ASSIGNMENT: Work through the data below and give the number of lines holding "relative", nothing more.

GIVEN DATA:
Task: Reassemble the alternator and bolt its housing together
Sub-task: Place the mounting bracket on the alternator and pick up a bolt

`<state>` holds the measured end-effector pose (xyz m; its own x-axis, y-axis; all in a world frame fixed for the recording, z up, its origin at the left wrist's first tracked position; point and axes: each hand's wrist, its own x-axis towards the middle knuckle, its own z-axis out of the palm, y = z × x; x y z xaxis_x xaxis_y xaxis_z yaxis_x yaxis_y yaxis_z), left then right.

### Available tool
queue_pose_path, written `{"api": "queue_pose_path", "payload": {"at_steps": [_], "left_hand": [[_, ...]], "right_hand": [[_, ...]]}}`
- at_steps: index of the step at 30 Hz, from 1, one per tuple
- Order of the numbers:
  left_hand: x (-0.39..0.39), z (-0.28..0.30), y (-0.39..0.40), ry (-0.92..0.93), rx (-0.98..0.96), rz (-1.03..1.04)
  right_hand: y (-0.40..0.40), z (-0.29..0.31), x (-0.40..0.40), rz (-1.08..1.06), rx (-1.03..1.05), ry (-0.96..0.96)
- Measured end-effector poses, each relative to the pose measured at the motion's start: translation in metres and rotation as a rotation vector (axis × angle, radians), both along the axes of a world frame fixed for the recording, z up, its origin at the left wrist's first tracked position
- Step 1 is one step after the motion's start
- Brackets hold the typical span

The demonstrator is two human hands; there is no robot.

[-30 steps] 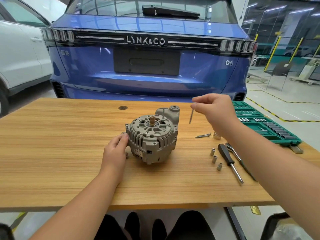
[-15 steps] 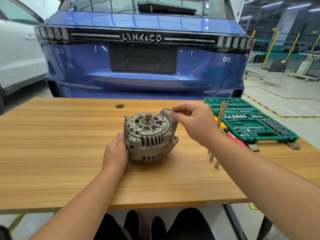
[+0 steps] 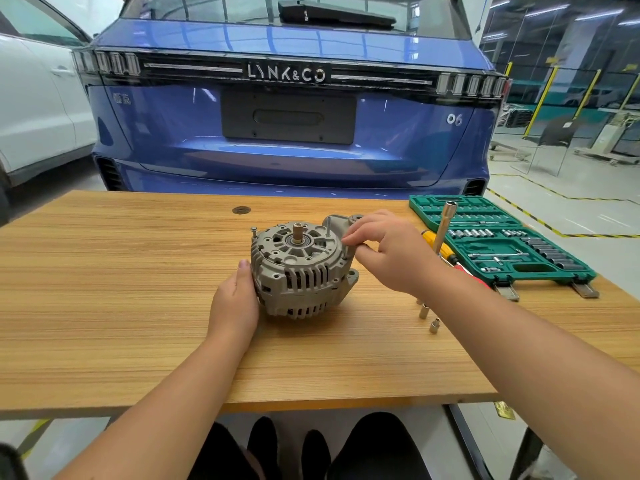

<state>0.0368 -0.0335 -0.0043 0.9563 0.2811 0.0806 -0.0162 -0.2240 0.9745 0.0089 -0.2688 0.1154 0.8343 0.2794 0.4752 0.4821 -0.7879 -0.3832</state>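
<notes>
The alternator [image 3: 300, 268] sits near the middle of the wooden surface [image 3: 104, 306], shaft end up, and my left hand [image 3: 235, 299] rests against its left side, thumb up along the finned housing and fingers curled around the casing to steady it. My right hand [image 3: 388, 251] is at the right edge of the housing, thumb and fingertips pinched together on a bolt [image 3: 347, 251] right at the rim; most of the bolt is hidden by my fingers. Two other bolts stand up out of the top face, one at the left edge [image 3: 254, 231] and one near the back [image 3: 328, 226]. A few small loose sockets [image 3: 429, 318] lie on the surface to the right, and an open green socket set [image 3: 502, 242] lies at the far right with a nut driver [image 3: 442, 226] propped upright beside it
</notes>
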Motion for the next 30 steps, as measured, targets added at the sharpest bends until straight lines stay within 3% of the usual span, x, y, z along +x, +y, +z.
{"api": "queue_pose_path", "payload": {"at_steps": [9, 17, 22, 27, 30], "left_hand": [[0.015, 0.004, -0.002, 0.025, -0.217, -0.092], [0.016, 0.012, 0.000, 0.015, -0.226, -0.144], [0.011, 0.009, 0.003, 0.004, -0.201, -0.246], [0.013, 0.010, 0.006, -0.023, -0.217, -0.215], [0.014, 0.012, 0.008, -0.017, -0.231, -0.212]], "right_hand": [[-0.005, 0.003, -0.002, -0.002, -0.098, 0.018], [-0.004, 0.006, 0.004, 0.002, 0.026, 0.135], [-0.004, -0.004, 0.005, 0.002, 0.133, 0.134], [-0.007, -0.008, 0.005, 0.036, 0.156, 0.141], [-0.013, -0.008, 0.005, 0.086, 0.323, 0.212]]}}
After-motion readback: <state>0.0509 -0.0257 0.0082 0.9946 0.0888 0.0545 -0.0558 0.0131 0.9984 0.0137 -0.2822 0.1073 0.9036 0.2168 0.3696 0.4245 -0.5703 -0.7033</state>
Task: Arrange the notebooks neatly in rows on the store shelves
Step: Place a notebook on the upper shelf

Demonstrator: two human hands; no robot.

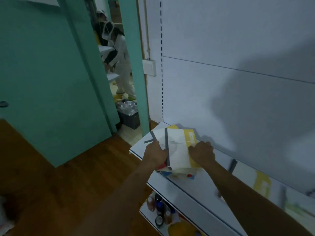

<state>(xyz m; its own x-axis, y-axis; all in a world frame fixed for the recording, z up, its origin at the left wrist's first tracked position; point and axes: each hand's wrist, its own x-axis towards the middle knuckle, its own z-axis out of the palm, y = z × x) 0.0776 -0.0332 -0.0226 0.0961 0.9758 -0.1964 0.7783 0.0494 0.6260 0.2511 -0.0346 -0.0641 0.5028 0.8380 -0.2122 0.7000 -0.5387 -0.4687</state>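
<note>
No text, label or number can be read anywhere. The top notebook point(179, 149) carries a few lines of small grey print on its white cover, too blurred to make out, and a white mark on its yellow band that cannot be deciphered. Yellow shapes on the notebooks farther along the shelf point(187, 193) are smeared too.

Small shop interior: white metal retail shelving point(187, 189) with slotted upright point(161, 65) and plain back panel, bottled goods point(160, 210) stocked on lower shelf, crate of bottles point(128, 114) stood beyond teal doorway point(136, 65).
</note>
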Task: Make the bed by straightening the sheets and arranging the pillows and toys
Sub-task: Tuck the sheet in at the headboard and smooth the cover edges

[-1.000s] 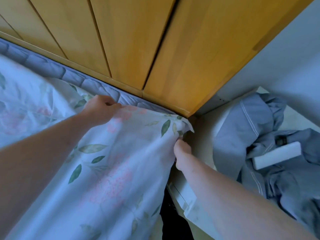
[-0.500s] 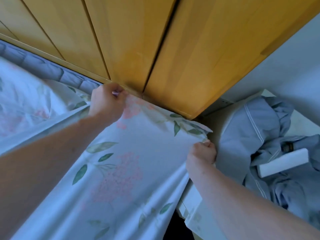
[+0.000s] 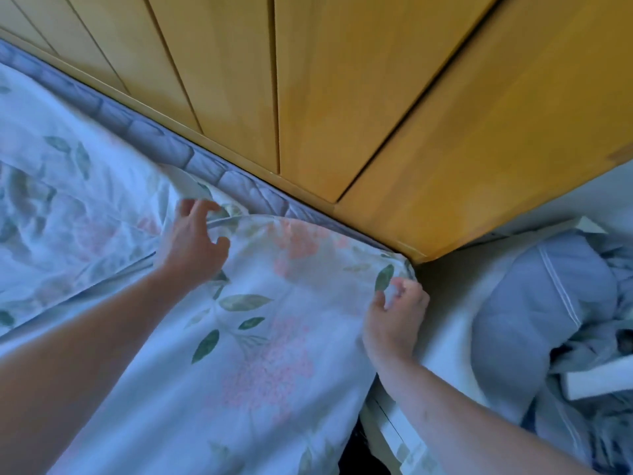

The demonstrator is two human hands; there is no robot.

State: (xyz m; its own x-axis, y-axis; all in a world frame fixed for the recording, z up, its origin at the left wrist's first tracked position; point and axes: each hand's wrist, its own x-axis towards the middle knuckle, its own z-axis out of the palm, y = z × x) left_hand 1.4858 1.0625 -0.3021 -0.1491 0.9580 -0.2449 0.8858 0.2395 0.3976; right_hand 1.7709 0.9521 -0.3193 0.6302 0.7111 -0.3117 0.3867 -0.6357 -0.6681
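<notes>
At the mattress corner [image 3: 260,197], my right hand [image 3: 394,317] pinching the floral sheet [image 3: 267,337], left hand [image 3: 193,245] loose-fingered, resting on it

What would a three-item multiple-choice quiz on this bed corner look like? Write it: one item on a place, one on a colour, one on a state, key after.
1. Where does the grey bedding heap lie?
A. right of the bed corner
B. on the floral sheet
C. against the left edge

2. What colour is the panelling behind the mattress?
A. white
B. honey-yellow wood
C. black

3. What is the right hand doing?
A. hanging idle
B. pinching the floral sheet at its corner
C. pressing the panelling

Key: A, it lies beyond the corner; B, warm wooden boards; B, fingers curl on the corner, while the left hand rests spread on the sheet.
</notes>
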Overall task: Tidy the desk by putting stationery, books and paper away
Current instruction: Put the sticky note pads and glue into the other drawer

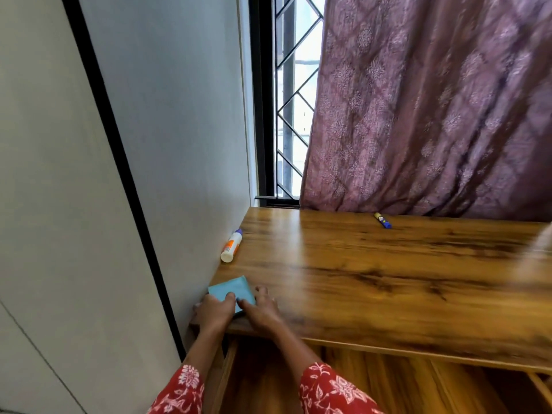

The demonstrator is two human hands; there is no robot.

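Two hands rest on one blue pad of paper (232, 289) at the desk's (388, 282) near left corner, against the wall. The left hand (215, 310) lies over its near left part with fingers loosely bent; the right hand (260, 307) presses its right edge with fingers nearly straight. One white glue bottle (230, 247) with an orange label lies along the left edge. One slim blue and yellow glue stick (382, 220) lies at the far edge, beneath a patterned mauve curtain (433, 109). The desktop is glossy wood grain.
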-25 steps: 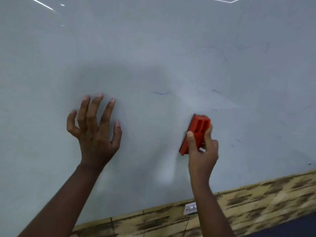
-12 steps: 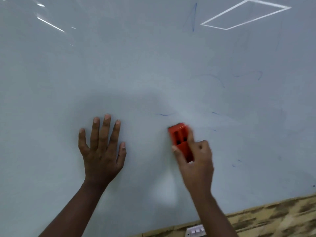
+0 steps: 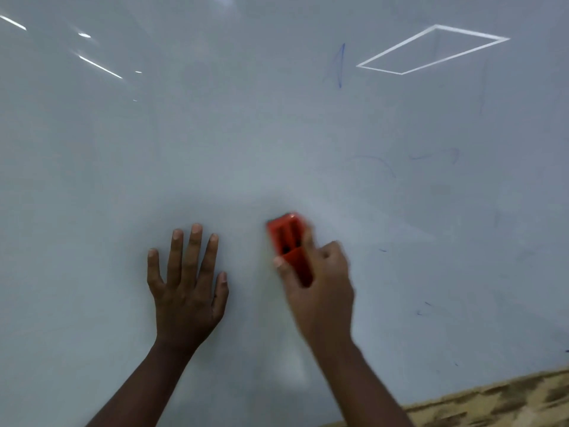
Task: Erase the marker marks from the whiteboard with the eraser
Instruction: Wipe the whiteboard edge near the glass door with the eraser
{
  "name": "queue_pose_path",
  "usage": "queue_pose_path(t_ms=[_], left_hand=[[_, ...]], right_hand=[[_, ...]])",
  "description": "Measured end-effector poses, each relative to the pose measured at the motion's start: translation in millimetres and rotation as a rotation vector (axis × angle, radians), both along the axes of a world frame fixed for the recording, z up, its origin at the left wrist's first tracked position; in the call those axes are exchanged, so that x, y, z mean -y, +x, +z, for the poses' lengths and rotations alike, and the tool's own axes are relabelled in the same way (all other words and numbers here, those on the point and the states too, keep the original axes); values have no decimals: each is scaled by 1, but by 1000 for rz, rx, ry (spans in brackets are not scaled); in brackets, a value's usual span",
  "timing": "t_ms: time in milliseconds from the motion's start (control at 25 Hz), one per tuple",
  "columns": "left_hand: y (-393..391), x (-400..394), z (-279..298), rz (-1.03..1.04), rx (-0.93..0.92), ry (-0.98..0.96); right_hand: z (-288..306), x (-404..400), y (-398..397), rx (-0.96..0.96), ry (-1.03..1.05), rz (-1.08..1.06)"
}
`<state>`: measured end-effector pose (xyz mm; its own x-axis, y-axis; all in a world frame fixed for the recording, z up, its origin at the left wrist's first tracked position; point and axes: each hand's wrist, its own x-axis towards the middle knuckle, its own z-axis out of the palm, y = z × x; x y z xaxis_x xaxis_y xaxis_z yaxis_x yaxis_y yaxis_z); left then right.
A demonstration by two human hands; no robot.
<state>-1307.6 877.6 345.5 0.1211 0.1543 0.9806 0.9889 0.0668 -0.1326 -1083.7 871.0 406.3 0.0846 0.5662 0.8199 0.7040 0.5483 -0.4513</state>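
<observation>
A large whiteboard [image 3: 215, 149] fills nearly the whole view. My right hand [image 3: 323, 282] grips an orange-red eraser [image 3: 288, 238] and presses it flat on the board, a little below centre; the hand is motion-blurred. My left hand [image 3: 186, 282] lies flat on the board to the left of the eraser, fingers spread, holding nothing. Faint blue marker marks remain: a vertical stroke [image 3: 339, 66] high up, a curved line [image 3: 378, 163] and a squiggle [image 3: 437, 155] to the right, and small dashes [image 3: 423, 308] at the lower right.
Below the board's bottom edge at the lower right runs a wall strip with a mottled wood-like pattern [image 3: 498, 402]. Ceiling lights reflect on the glossy board as a white diamond outline [image 3: 431, 49] and streaks [image 3: 100, 66] at the upper left.
My right hand has swept the eraser leftward and up over the short blue mark near centre, which no longer shows. The view has tilted upward. My left hand stays flat on the board.
</observation>
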Motion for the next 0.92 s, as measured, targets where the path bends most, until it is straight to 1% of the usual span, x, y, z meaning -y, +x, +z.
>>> queue_pose_path(t_ms=[40,80,160,240,320,440,600,720,800,840,920], left_hand=[[-1,1,1,-4,2,-6],[-1,1,1,-8,2,-17],[0,5,3,-20,3,-35],[3,10,7,-35,20,-26],[5,14,16,-45,54,5],[1,17,46,-47,94,22],[-15,21,92,-30,93,27],[-25,23,120,12,61,20],[-27,21,139,31,33,30],[-25,20,149,26,18,37],[-21,17,168,-16,-6,49]], right_hand=[[-11,8,-12,139,19,0],[-20,13,-18,236,36,7],[-26,13,-17,329,79,12],[-11,7,-8,358,117,7],[17,0,4,313,128,-13],[72,-12,30,164,54,-31],[130,-38,83,-152,9,-114],[149,-51,105,-327,-43,-89],[153,-49,95,-334,-38,-93],[152,-44,83,-285,-2,-110],[137,-31,50,-59,111,-137]])
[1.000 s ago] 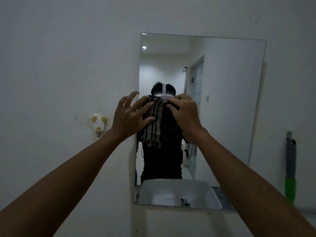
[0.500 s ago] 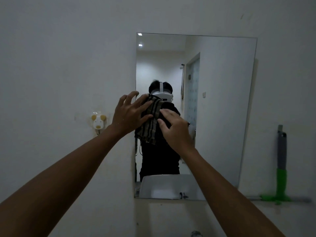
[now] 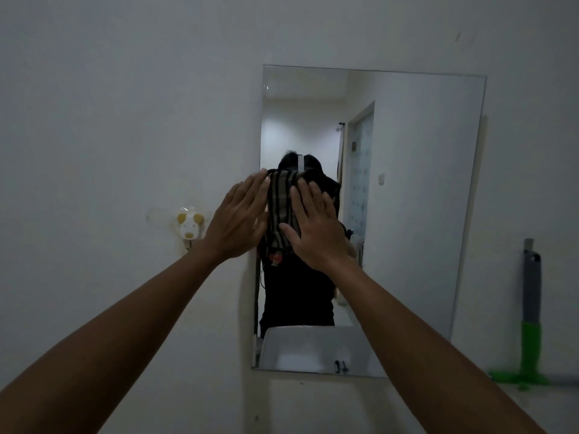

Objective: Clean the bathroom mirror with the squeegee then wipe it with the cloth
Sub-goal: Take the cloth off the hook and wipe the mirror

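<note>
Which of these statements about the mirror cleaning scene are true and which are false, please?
1. Both hands, left hand and right hand, press the cloth flat on the mirror. True.
2. The squeegee is in the right hand. False: it leans against the wall, right of the mirror.
3. The cloth is near the mirror's left edge. True.
4. The cloth is plain white. False: it is dark and striped.

One mirror [image 3: 407,214], centre right; one striped cloth [image 3: 282,211] at centre; two hands, left [image 3: 238,220] and right [image 3: 316,227]; one squeegee [image 3: 531,324], lower right; one animal-shaped wall hook [image 3: 189,227], centre left.
</note>
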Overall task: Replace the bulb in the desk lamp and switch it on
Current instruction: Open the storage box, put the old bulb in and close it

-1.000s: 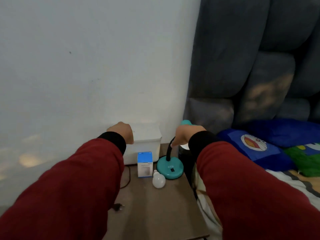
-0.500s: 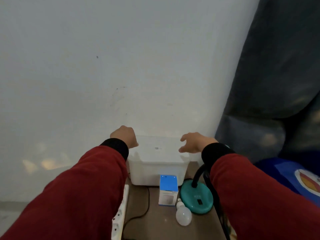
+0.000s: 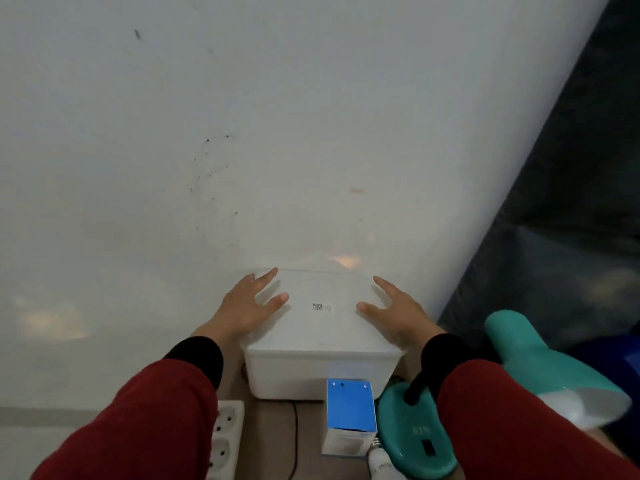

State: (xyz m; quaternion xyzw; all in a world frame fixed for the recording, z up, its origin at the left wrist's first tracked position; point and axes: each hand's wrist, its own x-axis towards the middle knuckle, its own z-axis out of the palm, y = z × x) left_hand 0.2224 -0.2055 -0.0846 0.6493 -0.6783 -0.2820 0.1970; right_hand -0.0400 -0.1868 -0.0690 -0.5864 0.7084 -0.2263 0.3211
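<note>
A teal desk lamp stands at the lower right: its round base (image 3: pixel 412 441) sits on the table, and its shade (image 3: pixel 533 365) points right, with a lit bulb glowing in its mouth. A loose white bulb (image 3: pixel 381 464) lies at the bottom edge beside the base. A blue-topped bulb box (image 3: pixel 349 415) stands in front of a white lidded container (image 3: pixel 322 362). My left hand (image 3: pixel 247 308) and my right hand (image 3: pixel 394 313) hover open, fingers spread, over the container's lid, empty.
A white power strip (image 3: pixel 223 441) lies at the lower left with a black cable beside it. The white wall (image 3: pixel 242 133) rises just behind the container. A dark grey padded headboard (image 3: pixel 571 202) fills the right side.
My right hand has left the lamp and moved left over the white container. Both fists have opened into spread fingers. The camera has swung left and closer.
</note>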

RESPONSE TO THIS TASK: 2